Error budgets and SLOs were first put into use at Google, when they invented the concept of Site Reliability Engineering (SRE). Site reliability engineering has increased in popularity over the last few years, but there's always confusion about what it really is, and how does it compare to system administration or devops. We don't want to discuss this question right here, I'll just quote one of my favourite lines from
the SRE book, that Google made freely available online:
SRE is what happens when you ask a software engineer to design an operations team.
To get an in-depth understanding of the topic, you should really go ahead and read that book, alongside its counterpart, the
SRE Workbook. These two books not just discuss the framework itself, but also provide insights into the origins and motivations that led to the birth of the SRE role in Google.
Why do I need an SLO?
It's not a realistic expectation to operate a service
at scale without any failures. If you're relying on Kubernetes, it's designed for fault tolerance but still, there's no such thing as a perfectly operated service. System errors
will happen when rolling out a new version, when there's a hardware (or cloud provider) failure, or simply because of bugs in the code that remained undiscovered during testing.
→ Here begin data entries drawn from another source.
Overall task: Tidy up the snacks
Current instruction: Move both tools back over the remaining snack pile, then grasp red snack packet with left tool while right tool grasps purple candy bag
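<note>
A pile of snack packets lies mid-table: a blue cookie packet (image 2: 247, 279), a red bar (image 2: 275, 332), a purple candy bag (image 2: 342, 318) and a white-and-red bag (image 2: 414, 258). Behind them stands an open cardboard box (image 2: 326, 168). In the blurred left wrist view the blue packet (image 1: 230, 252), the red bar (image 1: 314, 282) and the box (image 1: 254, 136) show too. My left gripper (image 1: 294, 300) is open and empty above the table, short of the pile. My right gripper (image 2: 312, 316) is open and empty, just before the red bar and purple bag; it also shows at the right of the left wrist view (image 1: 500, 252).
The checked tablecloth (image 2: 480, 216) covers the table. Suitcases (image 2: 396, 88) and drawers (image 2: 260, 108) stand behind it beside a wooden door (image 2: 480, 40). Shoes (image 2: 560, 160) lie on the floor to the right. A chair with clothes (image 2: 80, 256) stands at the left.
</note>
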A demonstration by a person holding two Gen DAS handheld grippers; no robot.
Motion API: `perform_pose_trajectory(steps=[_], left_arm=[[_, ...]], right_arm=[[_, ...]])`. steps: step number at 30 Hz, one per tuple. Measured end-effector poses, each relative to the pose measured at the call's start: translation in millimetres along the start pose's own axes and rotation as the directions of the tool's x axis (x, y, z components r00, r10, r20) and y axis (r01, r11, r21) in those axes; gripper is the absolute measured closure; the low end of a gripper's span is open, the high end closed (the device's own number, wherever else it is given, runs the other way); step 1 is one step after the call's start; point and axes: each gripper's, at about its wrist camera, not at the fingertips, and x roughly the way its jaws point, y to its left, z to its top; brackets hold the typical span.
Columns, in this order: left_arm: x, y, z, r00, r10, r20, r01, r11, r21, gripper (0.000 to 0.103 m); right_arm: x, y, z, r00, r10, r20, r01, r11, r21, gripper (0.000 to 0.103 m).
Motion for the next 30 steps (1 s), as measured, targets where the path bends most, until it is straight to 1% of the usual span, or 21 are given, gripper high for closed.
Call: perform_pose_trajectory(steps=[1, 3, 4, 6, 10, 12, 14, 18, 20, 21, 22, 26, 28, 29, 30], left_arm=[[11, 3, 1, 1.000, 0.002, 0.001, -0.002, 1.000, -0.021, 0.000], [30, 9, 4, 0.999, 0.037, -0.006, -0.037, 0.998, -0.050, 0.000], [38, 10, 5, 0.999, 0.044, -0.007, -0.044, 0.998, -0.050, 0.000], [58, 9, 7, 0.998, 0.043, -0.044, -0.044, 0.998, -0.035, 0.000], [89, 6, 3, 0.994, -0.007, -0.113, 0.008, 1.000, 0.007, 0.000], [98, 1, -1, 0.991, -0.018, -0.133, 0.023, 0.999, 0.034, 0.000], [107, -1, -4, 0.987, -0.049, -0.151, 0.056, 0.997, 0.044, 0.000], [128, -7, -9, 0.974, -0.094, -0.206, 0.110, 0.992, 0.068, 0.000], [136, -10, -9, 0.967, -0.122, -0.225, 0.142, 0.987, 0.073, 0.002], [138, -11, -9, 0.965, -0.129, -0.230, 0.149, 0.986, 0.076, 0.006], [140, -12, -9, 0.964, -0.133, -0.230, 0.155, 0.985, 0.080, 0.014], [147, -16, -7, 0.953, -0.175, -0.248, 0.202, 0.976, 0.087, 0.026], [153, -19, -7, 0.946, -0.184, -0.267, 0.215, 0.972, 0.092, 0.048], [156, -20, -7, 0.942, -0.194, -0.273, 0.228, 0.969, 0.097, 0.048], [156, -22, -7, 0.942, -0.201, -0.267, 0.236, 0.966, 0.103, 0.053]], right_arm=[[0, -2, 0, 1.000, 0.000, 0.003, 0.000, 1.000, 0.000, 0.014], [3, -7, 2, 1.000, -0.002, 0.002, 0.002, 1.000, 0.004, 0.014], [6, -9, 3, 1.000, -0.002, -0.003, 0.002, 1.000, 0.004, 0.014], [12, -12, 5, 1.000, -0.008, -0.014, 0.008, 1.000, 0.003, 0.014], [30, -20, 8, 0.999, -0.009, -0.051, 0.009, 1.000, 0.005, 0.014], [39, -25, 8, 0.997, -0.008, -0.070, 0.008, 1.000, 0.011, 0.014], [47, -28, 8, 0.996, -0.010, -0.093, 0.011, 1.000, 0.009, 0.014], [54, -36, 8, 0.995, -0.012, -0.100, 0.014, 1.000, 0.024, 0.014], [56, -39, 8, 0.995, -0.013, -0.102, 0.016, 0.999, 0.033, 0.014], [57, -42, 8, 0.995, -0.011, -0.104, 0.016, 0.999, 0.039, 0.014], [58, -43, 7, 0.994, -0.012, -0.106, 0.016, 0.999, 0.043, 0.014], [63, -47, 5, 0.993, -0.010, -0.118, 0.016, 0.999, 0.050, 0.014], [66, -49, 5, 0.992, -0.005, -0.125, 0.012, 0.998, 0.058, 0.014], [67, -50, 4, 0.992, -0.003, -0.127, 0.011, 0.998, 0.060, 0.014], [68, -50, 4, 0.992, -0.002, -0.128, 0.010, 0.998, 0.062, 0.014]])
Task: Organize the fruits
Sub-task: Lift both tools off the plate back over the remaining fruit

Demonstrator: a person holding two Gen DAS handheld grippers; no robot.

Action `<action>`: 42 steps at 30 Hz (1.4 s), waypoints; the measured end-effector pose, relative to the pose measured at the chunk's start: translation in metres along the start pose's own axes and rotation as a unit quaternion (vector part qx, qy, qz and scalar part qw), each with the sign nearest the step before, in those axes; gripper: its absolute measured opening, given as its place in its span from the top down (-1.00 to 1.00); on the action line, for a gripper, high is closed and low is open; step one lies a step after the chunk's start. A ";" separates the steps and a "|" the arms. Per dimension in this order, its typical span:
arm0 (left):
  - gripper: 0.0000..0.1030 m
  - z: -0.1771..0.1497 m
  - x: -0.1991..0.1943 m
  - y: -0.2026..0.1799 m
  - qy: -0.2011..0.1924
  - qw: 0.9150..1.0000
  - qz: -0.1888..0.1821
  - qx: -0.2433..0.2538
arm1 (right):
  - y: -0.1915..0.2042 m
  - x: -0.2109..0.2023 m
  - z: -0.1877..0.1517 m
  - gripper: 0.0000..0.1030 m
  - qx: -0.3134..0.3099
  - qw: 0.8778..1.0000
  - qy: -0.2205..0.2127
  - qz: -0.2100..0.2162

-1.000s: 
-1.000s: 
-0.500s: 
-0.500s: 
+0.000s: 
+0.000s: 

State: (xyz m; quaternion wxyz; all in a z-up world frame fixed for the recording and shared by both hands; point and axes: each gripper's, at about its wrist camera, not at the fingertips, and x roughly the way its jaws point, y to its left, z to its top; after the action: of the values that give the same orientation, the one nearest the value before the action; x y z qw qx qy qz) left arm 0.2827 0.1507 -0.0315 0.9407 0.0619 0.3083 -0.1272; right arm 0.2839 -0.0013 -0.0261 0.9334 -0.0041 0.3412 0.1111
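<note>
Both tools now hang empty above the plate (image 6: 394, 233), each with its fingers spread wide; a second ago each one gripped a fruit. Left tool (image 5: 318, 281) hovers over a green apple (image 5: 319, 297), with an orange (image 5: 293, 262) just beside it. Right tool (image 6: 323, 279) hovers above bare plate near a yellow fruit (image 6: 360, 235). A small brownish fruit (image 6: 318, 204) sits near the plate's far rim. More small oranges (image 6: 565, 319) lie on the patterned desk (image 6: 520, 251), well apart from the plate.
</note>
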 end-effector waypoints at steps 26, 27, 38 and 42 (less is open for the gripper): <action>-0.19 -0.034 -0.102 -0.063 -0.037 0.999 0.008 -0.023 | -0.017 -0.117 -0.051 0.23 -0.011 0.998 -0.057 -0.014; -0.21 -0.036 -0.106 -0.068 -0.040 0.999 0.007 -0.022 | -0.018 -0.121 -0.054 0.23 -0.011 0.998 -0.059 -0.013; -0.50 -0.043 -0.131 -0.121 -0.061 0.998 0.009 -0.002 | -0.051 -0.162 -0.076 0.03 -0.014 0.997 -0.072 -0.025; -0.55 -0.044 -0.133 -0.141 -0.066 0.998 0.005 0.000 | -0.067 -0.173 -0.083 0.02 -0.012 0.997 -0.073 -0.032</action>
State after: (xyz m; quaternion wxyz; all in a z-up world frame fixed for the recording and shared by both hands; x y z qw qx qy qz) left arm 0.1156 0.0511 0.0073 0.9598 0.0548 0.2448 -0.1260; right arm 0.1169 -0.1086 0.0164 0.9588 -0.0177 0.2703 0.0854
It's okay to accept it, but still, we want to define a
level of service our users can expect.
This level of service can be provided through
service level indicators,
service level objectives, and
error budgets. These are based on telemetry (mostly monitoring) information, so the most important thing before adopting an SLO model is to have meaningful, appropriate metrics and a proper and stable monitoring system in place. In this article we won't discuss monitoring - rather take it as granted, - but keep in mind that you won't go far in this journey without it.
Terminology
Before jumping into the example, let's go through the terminology we'll use throughout the article.
SLI
An SLI is a service level indicator — a carefully defined quantitative measure of some aspect of the level of service that is provided.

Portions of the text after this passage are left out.